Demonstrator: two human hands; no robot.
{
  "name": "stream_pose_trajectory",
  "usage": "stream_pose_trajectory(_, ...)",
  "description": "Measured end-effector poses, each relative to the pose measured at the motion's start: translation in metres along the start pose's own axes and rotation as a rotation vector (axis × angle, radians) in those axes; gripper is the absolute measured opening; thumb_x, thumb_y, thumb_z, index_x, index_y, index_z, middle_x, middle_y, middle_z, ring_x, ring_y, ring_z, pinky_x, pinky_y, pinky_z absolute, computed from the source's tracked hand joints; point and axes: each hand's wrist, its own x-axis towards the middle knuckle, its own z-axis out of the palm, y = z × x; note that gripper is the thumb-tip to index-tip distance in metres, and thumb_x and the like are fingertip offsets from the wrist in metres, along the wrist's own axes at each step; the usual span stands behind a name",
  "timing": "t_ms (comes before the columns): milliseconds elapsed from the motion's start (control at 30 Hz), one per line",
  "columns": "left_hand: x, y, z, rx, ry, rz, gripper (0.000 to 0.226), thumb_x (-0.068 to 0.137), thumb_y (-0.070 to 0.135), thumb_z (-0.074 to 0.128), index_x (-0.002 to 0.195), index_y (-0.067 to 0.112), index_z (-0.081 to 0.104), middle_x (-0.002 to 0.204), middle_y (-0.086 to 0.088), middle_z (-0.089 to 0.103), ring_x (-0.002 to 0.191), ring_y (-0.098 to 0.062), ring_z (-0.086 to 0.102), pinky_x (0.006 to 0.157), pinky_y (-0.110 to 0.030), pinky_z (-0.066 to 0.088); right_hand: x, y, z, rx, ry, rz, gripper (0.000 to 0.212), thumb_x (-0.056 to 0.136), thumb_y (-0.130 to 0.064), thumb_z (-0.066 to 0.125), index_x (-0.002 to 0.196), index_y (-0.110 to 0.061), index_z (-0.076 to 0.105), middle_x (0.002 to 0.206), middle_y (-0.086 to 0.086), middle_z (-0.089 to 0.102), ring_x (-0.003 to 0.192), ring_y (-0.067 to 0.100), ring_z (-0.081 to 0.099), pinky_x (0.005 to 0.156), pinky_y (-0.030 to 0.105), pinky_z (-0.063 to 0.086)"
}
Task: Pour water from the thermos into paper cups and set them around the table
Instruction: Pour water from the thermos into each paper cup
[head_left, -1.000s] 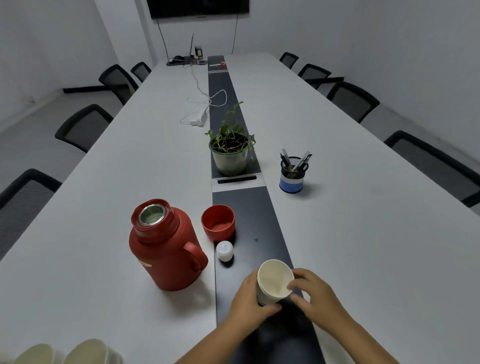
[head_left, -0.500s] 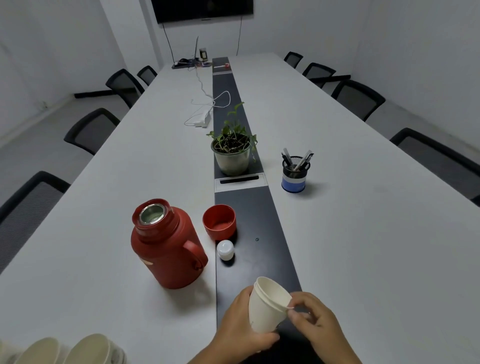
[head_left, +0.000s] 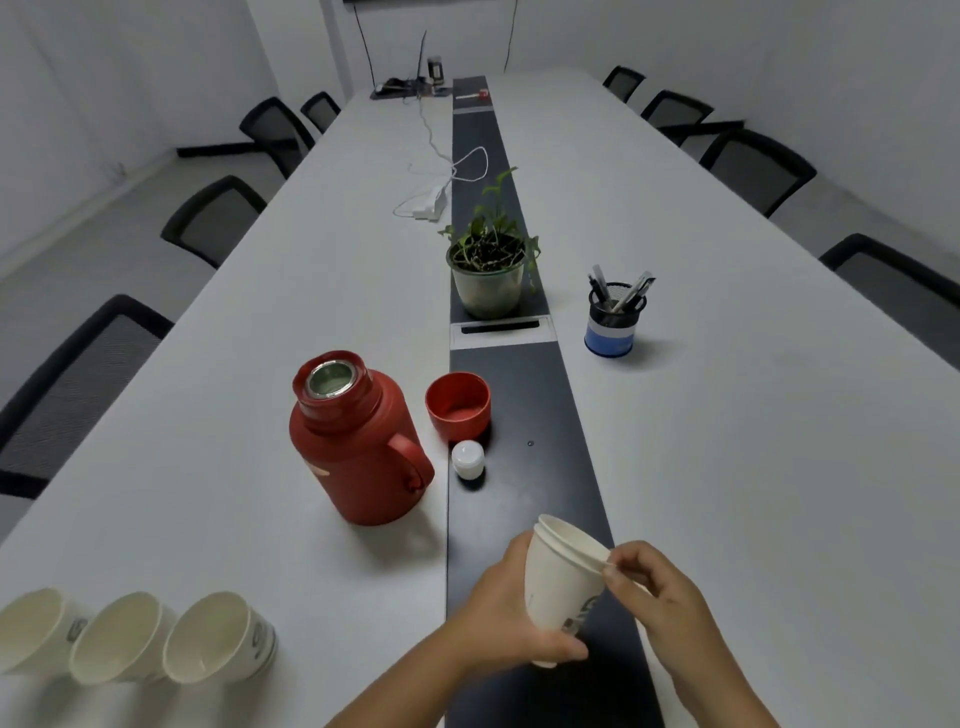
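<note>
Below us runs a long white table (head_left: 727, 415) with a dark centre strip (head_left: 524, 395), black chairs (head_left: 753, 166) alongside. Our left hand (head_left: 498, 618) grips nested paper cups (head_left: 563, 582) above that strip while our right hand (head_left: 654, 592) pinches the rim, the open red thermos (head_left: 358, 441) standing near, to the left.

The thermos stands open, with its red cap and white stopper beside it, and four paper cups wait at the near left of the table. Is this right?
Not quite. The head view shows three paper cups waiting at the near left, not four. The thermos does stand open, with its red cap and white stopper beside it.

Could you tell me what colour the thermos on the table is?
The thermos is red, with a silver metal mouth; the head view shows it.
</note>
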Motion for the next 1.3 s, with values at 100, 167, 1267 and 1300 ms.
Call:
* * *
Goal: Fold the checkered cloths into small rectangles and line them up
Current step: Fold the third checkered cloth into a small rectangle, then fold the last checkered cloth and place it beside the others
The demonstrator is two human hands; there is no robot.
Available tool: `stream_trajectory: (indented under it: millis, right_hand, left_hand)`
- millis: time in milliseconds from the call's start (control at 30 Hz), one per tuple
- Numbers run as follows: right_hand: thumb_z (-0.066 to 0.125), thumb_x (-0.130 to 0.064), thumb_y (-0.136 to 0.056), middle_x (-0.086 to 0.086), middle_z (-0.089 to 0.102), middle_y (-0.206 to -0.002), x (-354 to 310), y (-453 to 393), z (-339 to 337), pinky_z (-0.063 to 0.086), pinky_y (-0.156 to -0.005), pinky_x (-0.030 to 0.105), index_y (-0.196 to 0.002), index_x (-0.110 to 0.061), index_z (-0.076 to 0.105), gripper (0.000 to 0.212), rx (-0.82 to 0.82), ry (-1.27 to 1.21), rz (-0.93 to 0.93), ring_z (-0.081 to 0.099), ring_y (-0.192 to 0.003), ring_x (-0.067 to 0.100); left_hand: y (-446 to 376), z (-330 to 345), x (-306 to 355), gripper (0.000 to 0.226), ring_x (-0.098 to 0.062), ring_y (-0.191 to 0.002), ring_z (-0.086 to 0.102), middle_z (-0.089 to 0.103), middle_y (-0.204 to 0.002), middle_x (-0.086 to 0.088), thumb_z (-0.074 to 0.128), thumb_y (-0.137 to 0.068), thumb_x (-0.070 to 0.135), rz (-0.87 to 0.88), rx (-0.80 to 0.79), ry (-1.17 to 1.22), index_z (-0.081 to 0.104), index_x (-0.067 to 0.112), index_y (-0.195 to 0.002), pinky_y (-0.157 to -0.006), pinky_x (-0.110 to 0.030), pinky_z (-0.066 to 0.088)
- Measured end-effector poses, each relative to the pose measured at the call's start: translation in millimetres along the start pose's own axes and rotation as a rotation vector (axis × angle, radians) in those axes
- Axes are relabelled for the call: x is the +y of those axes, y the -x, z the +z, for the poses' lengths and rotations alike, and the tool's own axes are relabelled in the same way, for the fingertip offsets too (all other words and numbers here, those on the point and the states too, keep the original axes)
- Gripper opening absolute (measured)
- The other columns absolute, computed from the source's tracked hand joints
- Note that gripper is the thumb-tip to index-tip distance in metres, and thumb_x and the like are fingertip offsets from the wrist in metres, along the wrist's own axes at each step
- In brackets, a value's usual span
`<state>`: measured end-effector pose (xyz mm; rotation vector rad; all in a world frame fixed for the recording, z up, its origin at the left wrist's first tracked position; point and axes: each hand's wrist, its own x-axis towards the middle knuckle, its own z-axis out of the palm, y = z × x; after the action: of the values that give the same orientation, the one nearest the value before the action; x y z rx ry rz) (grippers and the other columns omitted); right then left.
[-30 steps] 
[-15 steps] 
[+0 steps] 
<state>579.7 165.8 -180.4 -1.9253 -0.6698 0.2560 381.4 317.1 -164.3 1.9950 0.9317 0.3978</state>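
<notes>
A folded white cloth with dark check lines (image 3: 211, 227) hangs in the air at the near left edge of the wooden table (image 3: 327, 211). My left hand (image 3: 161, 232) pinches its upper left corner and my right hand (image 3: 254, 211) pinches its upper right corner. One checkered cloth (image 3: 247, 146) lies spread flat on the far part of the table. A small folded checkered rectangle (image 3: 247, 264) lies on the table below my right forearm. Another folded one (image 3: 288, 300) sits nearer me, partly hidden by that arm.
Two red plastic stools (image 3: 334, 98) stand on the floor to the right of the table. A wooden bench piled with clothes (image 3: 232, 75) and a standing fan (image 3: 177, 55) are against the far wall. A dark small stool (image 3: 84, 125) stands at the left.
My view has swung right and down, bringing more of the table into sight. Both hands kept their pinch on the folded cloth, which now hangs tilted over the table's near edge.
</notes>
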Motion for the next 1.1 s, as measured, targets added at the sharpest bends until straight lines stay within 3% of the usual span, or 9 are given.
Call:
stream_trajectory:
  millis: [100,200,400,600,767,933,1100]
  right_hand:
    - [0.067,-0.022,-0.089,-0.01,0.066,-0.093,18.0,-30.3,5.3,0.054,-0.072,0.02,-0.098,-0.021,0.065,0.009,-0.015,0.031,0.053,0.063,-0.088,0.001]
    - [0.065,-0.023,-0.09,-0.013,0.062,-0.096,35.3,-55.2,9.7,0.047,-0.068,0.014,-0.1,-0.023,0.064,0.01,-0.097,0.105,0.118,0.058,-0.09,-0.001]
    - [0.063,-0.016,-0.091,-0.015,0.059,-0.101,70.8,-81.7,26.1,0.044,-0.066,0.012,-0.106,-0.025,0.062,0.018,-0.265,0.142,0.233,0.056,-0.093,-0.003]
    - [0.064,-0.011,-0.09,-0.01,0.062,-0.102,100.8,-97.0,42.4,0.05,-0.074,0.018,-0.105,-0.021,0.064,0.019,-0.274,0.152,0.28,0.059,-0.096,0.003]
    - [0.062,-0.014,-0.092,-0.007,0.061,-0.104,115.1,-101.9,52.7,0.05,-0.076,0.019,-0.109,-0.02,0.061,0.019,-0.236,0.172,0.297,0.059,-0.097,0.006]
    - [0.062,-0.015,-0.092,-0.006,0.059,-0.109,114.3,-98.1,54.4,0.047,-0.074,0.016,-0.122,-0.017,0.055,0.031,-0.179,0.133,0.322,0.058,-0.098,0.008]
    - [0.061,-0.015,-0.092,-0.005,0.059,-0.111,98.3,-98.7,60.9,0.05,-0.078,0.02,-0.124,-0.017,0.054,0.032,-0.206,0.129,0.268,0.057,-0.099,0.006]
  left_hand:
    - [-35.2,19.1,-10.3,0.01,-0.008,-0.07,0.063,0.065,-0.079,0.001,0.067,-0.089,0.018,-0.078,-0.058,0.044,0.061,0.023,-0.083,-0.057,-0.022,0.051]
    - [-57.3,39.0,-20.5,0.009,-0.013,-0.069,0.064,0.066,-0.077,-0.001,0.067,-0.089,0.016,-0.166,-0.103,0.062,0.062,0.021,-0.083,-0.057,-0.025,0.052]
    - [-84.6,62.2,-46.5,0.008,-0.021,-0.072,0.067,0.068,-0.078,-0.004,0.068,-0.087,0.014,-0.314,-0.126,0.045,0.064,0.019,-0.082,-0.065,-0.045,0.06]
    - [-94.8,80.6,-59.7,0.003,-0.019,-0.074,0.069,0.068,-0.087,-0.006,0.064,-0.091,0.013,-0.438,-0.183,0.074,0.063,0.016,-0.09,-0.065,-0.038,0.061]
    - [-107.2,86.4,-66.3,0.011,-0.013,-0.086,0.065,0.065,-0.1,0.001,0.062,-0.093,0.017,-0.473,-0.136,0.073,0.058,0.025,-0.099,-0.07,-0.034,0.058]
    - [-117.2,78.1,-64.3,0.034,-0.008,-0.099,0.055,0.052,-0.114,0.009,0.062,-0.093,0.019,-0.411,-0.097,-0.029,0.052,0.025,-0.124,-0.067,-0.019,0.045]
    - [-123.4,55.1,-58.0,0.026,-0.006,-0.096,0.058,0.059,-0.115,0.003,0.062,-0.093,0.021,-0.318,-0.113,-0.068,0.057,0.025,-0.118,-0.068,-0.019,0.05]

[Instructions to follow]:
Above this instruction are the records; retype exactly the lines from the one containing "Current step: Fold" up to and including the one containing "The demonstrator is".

[Finished exercise]:
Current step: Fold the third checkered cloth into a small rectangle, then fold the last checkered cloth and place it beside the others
The demonstrator is two human hands; there is no robot.

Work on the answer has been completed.